Novel materials for energy generation

a) Solar Cells

We are interested in innovating and developing oxides in solar cells either as hole or electron transport layers, or for new absorbers or both.  Oxides are excellent materials as transport layers as they can be doped to enable good band matching across interfaces. They are also highly stable and can be easily interfaced with organics or hybrid materials. AP-SALD is an excellent, in-situ method to uniformally coat of thin oxide layers onto nanostructures or uneven surfaces.

An example of recent work is our proposal and demonstration of BiOI as a promising new absorber material (Hoye RLZ, Lee LC, Kurchin RC, Huq TN, Zhang KHL, Sponseller M, Nienhaus L, Brandt RE, Polizzotti, JA, Kursumovic A, Bawendi MG, Bulovic V, Stevanovic V, Buonassisi T, MacManus-Driscoll JL, Strongly enhanced photovoltaic performance and defect physics of air-stable bismuth oxyiodide (BiOI), Advanced Materials Sep 2017; 36: 1702176).

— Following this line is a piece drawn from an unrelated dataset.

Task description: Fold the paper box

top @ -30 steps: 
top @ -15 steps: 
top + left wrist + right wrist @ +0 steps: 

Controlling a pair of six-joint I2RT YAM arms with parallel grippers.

By careful, low temperature fabrication and device engineering (including chemical vapour transport-grown BiOI, AP-SALD growth of n-type ZnO sol-gel growth of p-type NiO), high performance BiOI PV cells were made (Fig. 1). We demonstrated very high quantum efficiencies and stability of the cells. A press release on the work is here.

We are actively further developing the BiOI cells and also exploring and developing devices from other new Pb-based perovskite-inspired absorbers materials.

Figure 1. Highly stable, all-oxide solar cells with new BiOI absorber material. a) Cross-section micrograph of layered cells including electron transport layer of ZnO and hole transport layer of NiO; b) External quantum efficiencies of cells showing 80% efficiency; c fully fabricated cells. Images from: DOI: 10.1002/adma.201702176

Figure 1. Highly stable, all-oxide solar cells with new BiOI absorber material. a) Cross-section micrograph of layered cells including electron transport layer of ZnO and hole transport layer of NiO; b) External quantum efficiencies of cells showing 80% efficiency; c fully fabricated cells. Images from: DOI: 10.1002/adma.201702176

b) Ionitronics and Ionics

Ionic materials are critical components for fuel cells, gas separation membranes and solid state batteries, and memristors.

In the ionitronics area, discoveries of non-negligible nanoionic memristive signals has sparked off many research activities, towards a universal device involving terabit memories, logic operators, neuristors and nanobatteries. A key question is how to create and tune nanionic channels. To this end, we have created new kinds of ordered nanostructured thin films by a one-step process. These films have highly controlled nanionic pathways in Sm-doped CeO2 (SDC) nanocolumns and electronic pathways  along vertical interfaces in SrTiO3. Using these structures, we have demonstrated electroforming-free nanoscaffold memristors with extreme uniformity, tunability and high density. In particular, we have shown that while keeping the high resistance state (HRS) fixed, we can carefully tune the low resistance state (LRS) by tuning the ionic conductivity of the SDC, using different Sm doping levels (Fig. 2).

Figure 2. TEM cross section of nanocomposite memristor films and On-Off Ratios of films with the LRS stated controlled by the Sm-doped CeO2 (SDC) nanopillars in the films. Images from  DOI:10.1038/ncomms12373.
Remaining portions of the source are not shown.